**What to produce**. Find the line containing "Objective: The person" in the listing below. Repeat it exactly, along with each following line up to and including the one containing "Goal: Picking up".

**Provided records**.
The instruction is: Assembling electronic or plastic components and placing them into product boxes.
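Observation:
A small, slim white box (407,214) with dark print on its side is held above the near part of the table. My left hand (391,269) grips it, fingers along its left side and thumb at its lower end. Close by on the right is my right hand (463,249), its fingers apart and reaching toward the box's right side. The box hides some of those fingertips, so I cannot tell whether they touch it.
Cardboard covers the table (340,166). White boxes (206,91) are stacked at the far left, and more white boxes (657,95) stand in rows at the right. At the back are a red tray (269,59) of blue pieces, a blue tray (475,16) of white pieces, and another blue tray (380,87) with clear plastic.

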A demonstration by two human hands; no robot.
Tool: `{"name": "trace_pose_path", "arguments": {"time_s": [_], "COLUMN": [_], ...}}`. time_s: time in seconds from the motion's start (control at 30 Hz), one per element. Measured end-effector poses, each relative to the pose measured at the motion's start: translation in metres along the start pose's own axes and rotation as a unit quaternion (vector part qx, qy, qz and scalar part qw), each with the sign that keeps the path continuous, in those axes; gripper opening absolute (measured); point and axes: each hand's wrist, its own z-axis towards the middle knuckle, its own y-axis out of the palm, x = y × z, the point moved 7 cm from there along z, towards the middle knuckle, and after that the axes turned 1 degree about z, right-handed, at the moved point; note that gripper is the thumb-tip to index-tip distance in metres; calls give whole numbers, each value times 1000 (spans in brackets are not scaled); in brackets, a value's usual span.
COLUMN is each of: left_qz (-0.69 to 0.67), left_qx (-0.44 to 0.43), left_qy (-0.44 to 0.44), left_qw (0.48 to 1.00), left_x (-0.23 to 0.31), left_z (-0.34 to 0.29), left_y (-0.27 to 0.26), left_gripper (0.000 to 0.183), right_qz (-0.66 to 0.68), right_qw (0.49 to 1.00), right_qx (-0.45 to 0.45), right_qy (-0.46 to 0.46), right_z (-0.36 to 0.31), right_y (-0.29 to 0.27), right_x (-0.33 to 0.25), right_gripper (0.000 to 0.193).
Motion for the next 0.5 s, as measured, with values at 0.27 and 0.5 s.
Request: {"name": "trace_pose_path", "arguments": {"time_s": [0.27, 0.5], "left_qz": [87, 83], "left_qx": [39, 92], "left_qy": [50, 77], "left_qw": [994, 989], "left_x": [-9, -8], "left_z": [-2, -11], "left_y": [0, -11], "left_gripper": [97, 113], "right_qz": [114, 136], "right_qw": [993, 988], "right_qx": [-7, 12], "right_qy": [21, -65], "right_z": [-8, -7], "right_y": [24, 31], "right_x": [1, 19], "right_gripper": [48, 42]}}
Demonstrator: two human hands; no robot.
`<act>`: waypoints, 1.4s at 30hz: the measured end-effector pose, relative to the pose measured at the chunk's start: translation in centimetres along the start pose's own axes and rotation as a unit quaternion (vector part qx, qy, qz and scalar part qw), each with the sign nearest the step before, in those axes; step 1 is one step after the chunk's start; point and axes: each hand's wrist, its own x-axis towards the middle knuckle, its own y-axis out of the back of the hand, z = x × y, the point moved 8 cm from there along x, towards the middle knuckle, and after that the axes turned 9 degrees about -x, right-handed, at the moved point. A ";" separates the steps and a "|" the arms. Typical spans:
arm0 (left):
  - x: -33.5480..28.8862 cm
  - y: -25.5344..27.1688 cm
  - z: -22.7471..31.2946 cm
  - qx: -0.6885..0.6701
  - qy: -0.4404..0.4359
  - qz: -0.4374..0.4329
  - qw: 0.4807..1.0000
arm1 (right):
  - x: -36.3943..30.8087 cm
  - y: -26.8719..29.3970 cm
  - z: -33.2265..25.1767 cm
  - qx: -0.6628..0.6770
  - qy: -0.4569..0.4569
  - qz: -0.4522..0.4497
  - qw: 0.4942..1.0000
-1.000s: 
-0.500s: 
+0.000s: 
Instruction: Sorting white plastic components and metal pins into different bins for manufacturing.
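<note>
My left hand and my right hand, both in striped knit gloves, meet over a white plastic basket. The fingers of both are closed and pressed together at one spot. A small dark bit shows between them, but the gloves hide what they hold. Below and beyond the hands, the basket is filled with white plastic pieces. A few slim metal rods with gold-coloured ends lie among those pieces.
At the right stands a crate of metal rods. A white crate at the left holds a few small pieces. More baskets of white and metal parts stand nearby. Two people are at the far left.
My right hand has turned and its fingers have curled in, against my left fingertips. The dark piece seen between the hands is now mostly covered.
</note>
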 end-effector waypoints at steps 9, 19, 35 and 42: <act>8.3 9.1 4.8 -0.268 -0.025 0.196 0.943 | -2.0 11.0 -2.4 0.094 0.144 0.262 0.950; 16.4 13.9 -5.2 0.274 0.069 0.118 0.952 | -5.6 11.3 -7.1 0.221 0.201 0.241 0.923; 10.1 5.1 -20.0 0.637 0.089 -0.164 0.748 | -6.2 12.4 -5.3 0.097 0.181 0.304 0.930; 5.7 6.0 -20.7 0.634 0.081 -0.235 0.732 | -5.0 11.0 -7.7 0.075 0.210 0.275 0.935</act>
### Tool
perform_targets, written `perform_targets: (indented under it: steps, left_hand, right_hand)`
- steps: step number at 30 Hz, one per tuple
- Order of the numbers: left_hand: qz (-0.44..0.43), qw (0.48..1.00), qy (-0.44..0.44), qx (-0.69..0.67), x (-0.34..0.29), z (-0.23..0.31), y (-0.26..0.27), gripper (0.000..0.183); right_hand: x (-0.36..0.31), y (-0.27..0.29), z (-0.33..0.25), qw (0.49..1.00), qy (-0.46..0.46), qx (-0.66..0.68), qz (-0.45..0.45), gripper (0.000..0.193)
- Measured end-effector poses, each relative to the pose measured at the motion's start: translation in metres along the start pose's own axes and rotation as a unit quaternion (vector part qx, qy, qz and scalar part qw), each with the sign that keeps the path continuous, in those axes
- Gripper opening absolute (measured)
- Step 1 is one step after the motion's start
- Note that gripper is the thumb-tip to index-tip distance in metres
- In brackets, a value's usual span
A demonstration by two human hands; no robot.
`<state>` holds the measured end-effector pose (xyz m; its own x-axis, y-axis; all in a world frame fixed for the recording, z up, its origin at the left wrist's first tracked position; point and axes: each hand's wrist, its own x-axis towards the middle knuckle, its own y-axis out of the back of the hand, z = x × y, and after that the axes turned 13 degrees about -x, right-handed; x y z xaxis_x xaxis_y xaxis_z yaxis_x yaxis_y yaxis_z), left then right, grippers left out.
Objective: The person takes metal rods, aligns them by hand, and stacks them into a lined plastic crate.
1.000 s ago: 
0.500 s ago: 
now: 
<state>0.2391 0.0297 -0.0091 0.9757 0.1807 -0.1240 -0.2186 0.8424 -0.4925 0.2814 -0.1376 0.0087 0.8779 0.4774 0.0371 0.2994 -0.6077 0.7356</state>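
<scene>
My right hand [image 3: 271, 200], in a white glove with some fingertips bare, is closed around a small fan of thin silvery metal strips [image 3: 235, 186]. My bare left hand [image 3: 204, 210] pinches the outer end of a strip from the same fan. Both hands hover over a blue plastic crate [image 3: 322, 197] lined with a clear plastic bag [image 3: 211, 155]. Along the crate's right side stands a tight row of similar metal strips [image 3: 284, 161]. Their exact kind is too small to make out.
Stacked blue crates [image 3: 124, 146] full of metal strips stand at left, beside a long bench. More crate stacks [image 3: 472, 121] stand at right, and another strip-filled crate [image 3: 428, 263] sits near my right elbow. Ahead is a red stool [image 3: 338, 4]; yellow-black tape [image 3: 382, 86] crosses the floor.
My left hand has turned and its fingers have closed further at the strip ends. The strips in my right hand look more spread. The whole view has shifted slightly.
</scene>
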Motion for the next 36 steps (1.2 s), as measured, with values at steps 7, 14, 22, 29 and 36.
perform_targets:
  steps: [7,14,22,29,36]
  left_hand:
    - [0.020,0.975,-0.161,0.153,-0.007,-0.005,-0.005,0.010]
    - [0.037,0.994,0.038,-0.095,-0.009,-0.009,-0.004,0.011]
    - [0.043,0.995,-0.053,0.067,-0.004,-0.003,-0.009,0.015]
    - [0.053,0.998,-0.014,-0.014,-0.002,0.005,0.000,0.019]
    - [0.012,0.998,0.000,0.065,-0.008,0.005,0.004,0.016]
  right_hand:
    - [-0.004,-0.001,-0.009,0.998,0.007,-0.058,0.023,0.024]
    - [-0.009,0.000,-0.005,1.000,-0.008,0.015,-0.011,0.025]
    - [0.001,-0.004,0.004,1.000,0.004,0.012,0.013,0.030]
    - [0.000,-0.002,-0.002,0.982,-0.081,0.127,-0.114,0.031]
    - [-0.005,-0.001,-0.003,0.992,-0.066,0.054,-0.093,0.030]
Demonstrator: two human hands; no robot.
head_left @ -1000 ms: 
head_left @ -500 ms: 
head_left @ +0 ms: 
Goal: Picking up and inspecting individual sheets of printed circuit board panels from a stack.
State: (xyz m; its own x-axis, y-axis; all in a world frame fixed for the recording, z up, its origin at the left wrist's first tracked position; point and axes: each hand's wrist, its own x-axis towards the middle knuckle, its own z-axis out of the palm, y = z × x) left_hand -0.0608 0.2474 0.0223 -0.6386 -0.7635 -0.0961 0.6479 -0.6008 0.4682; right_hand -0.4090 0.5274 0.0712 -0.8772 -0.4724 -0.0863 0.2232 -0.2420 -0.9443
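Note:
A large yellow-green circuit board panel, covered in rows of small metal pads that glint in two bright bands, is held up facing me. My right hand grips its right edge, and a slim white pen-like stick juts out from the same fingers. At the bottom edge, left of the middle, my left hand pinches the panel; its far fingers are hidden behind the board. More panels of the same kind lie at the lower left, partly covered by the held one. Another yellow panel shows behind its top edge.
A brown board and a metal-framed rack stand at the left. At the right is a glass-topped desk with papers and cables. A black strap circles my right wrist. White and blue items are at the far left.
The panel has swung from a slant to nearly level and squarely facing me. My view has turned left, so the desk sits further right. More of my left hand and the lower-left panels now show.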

**Result below**.
Objective: The person takes metal rods, aligns them by hand, and stacks them into a lined plastic crate.
1.000 s ago: 
0.500 s ago: 
now: 
<state>0.2391 0.0297 -0.0091 0.9757 0.1807 -0.1240 -0.2186 0.8424 -0.4925 0.2814 -0.1376 0.0087 0.8779 0.4774 0.0371 0.2994 -0.6077 0.7356</state>
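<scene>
My right hand [image 3: 271, 200], in a white glove with some fingertips bare, is closed around a small fan of thin silvery metal strips [image 3: 235, 186]. My bare left hand [image 3: 204, 210] pinches the outer end of a strip from the same fan. Both hands hover over a blue plastic crate [image 3: 322, 197] lined with a clear plastic bag [image 3: 211, 155]. Along the crate's right side stands a tight row of similar metal strips [image 3: 284, 161]. Their exact kind is too small to make out.
Stacked blue crates [image 3: 124, 146] full of metal strips stand at left, beside a long bench. More crate stacks [image 3: 472, 121] stand at right, and another strip-filled crate [image 3: 428, 263] sits near my right elbow. Ahead is a red stool [image 3: 338, 4]; yellow-black tape [image 3: 382, 86] crosses the floor.
My left hand has turned and its fingers have closed further at the strip ends. The strips in my right hand look more spread. The whole view has shifted slightly.
</scene>
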Motion for the next 36 steps (1.2 s), as measured, with values at steps 7, 14, 22, 29 and 36.
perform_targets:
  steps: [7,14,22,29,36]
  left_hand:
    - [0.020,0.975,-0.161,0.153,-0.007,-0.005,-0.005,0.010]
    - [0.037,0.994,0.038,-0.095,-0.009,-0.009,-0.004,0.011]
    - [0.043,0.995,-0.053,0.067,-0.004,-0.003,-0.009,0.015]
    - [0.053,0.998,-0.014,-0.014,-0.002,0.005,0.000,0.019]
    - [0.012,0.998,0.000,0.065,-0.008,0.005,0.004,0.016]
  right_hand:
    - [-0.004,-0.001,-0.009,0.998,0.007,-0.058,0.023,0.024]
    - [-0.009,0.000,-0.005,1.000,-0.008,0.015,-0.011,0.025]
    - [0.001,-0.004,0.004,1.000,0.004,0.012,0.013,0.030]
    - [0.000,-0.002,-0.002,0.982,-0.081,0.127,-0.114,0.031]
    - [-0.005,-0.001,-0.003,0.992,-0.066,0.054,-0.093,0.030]
Demonstrator: two human hands; no robot.
head_left @ -1000 ms: 
head_left @ -500 ms: 
head_left @ +0 ms: 
Goal: Picking up and inspecting individual sheets of printed circuit board panels from a stack.

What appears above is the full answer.